Em Dezembro, do ano de 2009, numa das muitas deslocações que fiz à sua casa, num momento de grande lucidez, de lágrimas nos olhos, dizia-me: “já viste como estou para aqui abandonado como coisa velha e sem valor? De que valeu eu poupar tanto? Tantas viagens imaginadas e que não fiz. Os sonhos, martelados em tantas noites de insónia, que não realizei. A vida que poderia ter tido e não tive. O dinheiro não vale nada. Andamos todos enganados! Sabes o que quero agora? Pessoas à minha volta com um sorriso de conforto. E acabar os meus dias na minha casinha. Só quero mesmo a tua tia ao meu lado. Quando ela está aqui, nunca tenho frio. Precisava que a minha filha também estivesse sempre ao pé de nós e não está! Teima em trabalhar, aí na aldeia, noutra casa, a cuidar de outra pessoa doente. Eu até lhe dou o ordenado que ela está lá auferir” –enfatizou com uma grande tristeza que lhe pressenti nos olhos. Impressionou-me demais aqueles pungidos de sofrimento do meu tio José Fernandes.

A MENSAGEM

Passadas umas semanas, a meu pedido, tive uma conversa longa com a filha. Sem entrar em grandes confidências, tentei dizer-lhe o quanto o pai precisava dela. Que o ajudasse agora, enquanto podia e ele estava vivo, porque, não se saberia quando, ele iria partir na grande viagem sem retorno. Tentei dar-lhe a minha experiência relacional em conformidade com o que senti na afinidade ao meu pai. A nossa vida é dividida em três capítulos: 
o primeiro, até cerca dos 25 anos, será a fase da confrontação. Achamos que o nosso pai é de pouca prestabilidade, antiquado e deslocado no tempo, que nunca se ocupou de nós, enquanto filhos, e deu-nos pouco de tanto que nos poderia dar. A sua forma de proceder irrita-nos profundamente. Claro que iremos ser melhores pais.
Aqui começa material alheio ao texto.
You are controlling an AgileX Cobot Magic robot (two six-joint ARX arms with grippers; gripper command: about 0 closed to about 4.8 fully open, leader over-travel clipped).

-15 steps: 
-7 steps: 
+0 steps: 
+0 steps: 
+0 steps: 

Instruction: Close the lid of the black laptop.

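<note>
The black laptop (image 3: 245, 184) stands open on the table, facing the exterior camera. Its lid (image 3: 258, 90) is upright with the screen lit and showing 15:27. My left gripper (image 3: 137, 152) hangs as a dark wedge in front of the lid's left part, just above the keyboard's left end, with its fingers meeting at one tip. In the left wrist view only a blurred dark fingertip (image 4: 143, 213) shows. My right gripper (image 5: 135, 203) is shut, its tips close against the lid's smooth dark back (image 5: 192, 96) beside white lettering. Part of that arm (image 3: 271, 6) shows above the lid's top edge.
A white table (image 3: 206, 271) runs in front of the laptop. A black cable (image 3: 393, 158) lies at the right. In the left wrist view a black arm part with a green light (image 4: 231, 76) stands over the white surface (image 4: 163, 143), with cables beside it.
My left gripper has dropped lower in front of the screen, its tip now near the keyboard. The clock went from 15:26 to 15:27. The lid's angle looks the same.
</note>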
o segundo, segue-se a da aceitação/compreensão. Esta fase irá dos 25 aos 50 anos. Talvez porque vêm os filhos e, ao mesmo tempo que amadurecemos, somos confrontados com o mesmo procedimento que tanto criticámos e a dar por nós a fazer o mesmo. Progressivamente, vamos entendendo o nosso progenitor e, pela nossa experiência empírica, compreendemos que ele foi apenas o que poderia ter sido, tendo em conta o circunstancialismo do tempo.
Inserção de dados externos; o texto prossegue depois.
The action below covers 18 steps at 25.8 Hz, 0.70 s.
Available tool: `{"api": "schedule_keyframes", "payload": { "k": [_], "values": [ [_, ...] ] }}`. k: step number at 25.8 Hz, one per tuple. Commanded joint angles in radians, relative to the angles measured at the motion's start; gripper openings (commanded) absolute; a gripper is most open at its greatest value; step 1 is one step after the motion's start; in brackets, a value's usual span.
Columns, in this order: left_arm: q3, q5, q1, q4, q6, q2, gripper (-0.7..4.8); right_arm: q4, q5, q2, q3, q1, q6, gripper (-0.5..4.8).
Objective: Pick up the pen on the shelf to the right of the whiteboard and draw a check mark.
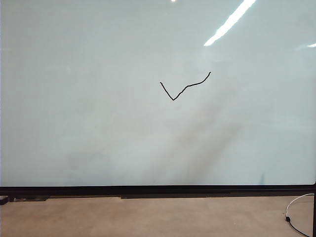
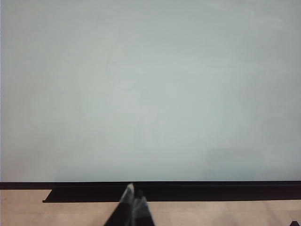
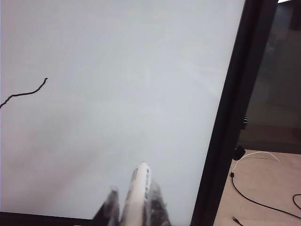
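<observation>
The check mark (image 1: 183, 88), a thin black line, lies just above the centre of the whiteboard (image 1: 98, 123) in the exterior view, where neither arm appears. Left wrist view: the left gripper (image 2: 131, 200), fingers pressed together and empty, sits at the bottom edge before the board's black frame. Right wrist view: the right gripper (image 3: 134, 200), bottom centre, clamps the pen (image 3: 137, 193), pointing at the board.

The whiteboard (image 1: 98, 123) stands upright at the back edge of the bench (image 1: 148, 217). The check mark (image 1: 185, 87) sits on the board a little right of its middle. A cable (image 1: 296, 217) lies at the bench's right edge. The left end effector (image 2: 133, 195) is low before the board's bottom edge. The right end effector (image 3: 134, 195), clamped on the pen (image 3: 137, 193), is near the board's right edge, right of the mark and apart from the board.
</observation>
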Motion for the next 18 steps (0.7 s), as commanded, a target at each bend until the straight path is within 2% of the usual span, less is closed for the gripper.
{"api": "schedule_keyframes", "payload": {
  "k": [1, 13, 18],
  "values": [
    [0.003, 0.000, 0.000, 0.006, 0.004, 0.000, -0.04, -0.034, -0.041, -0.022, 0.004, -0.042, 0.011, -0.05],
    [0.003, 0.000, 0.000, 0.006, 0.004, 0.000, -0.04, -0.049, -0.234, -0.022, 0.003, -0.256, 0.057, -0.05],
    [0.003, 0.000, 0.000, 0.006, 0.004, 0.000, -0.04, -0.050, -0.254, -0.022, 0.003, -0.333, 0.071, -0.05]
  ]
}}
Depois vem o terceiro, o da desculpabilização/auto-culpabilidade. Para além de perdoarmos tudo ao nosso pai, mesmo os seus exageros, aos poucos, vamos criando um sentimento profundo de culpa por não termos sido melhores filhos e mais compreensivos com as suas atitudes.
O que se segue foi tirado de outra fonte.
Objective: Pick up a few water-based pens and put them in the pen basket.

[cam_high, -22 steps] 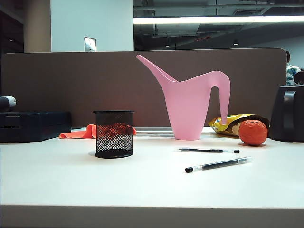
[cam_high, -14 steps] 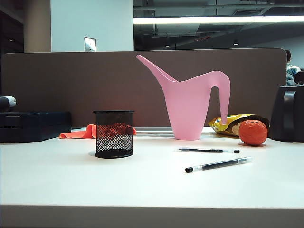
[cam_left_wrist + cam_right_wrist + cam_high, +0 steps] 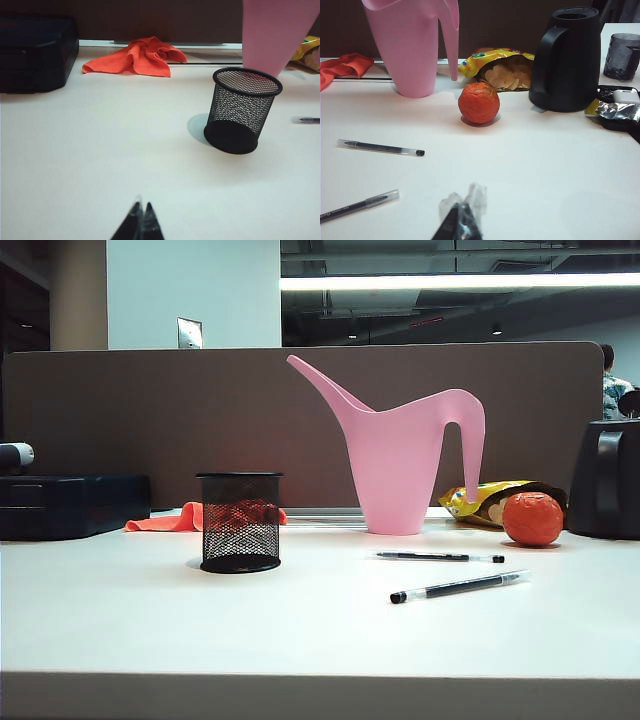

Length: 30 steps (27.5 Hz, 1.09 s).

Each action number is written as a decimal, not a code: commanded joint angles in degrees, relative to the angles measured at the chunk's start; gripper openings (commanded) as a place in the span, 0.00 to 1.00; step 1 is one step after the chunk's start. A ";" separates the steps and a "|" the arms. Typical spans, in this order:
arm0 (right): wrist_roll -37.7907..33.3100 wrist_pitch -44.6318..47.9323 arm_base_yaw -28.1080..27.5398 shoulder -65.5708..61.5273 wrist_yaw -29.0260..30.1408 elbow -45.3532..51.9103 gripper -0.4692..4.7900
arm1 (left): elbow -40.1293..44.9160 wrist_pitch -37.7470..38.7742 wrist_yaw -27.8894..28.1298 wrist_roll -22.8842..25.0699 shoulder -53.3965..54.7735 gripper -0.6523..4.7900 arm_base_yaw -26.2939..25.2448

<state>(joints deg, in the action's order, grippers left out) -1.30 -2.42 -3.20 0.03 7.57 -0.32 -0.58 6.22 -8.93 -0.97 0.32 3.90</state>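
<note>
Two water-based pens with clear barrels lie on the white table, one farther back (image 3: 440,557) (image 3: 381,147) and one nearer (image 3: 458,586) (image 3: 359,205). The pen basket (image 3: 240,522) (image 3: 242,110), a black mesh cup, stands upright and empty to their left. My left gripper (image 3: 141,207) is shut with nothing in it, well short of the basket. My right gripper (image 3: 462,210) is shut too, its tips wrapped in clear film, and sits back from both pens. Neither arm shows in the exterior view.
A pink watering can (image 3: 400,460) stands behind the pens. Right of it are an orange ball (image 3: 532,518), an open snack bag (image 3: 502,70), a black jug (image 3: 567,60) and a grey cup (image 3: 622,56). An orange cloth (image 3: 137,56) and black box (image 3: 37,52) sit back left.
</note>
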 commanded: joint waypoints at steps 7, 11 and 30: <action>-9.68 -4.35 0.15 -0.09 0.24 -6.93 0.08 | -0.11 -0.72 -0.26 0.09 0.04 0.11 -0.02; -9.73 -10.58 0.15 -0.13 3.98 -11.80 0.08 | -0.11 -0.72 -0.26 0.09 0.04 0.11 -0.02; -17.70 -15.74 0.85 -23.98 16.85 -24.24 0.09 | -0.11 -0.68 -0.26 0.09 0.04 0.11 -0.02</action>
<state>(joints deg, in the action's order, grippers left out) -19.44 -19.00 -2.83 -22.61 24.14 -23.57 -0.58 6.24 -8.93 -0.97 0.32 3.90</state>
A filha pareceu entender tudo e concordou. Achei que tinha feito o que tinha a fazer.
Em 17 de Janeiro de 2010 o meu tio José Fernandes, com 80 anos de idade, exalou o último suspiro. Infelizmente, e contrariamente ao seu desejo, faleceu fora do seu domicílio encantado e no ambiente que sempre cogitou. Estranhamente, vá lá compreender-se, foi levado para um lar, longe da sua casa. Como se quisesse reclamar deste tratamento tão impessoal e carregado de insensibilidade, passados dois dias faleceu.
De pouco valeram os bramidos sofridos de dor dos seus familiares mais directos na hora da despedida. De que gritariam eles? Da saudade de o verem partir ou pela culpa sentida de que Freud tão bem explicava? O destino é mesmo cruel!

UM POEMA DE SAUDADE

Meu tio está de partida,
reparem, não leva nada,
tem a cara acriançada,
serena imagem benzida;
Envolve-o um sobretudo,
aos seus pés umas flores,
talvez sejam desamores,
embrulhados em veludo;
Deixa tudo p’ra quem ficar,
terras, casas e dinheiro,
já não precisa de caseiro,
só quer paz quando chegar;
Muitos choram a sua ida,
ele não liga, parece feliz,
só lamenta esta matriz,
de lacrimar no fim da vida;
Parece não ver, mas sente,
o fingimento reinante,
só vê explicação abundante
na culpa que nunca mente;
A vida é uma grande lição,
que pena só o percebermos,
fora do tempo e esquecermos,
quando já não resta solução;
Quanto vale uma discussão,
o ódio, a guerra e a soberba,
um metro de terra de perda,
para no fim acabar em perdão;
Mas José leva consigo solidão,
não viajou; tudo fez para poupar,
só se preocupou em bens deixar,
e, em troca, só recebeu desilusão.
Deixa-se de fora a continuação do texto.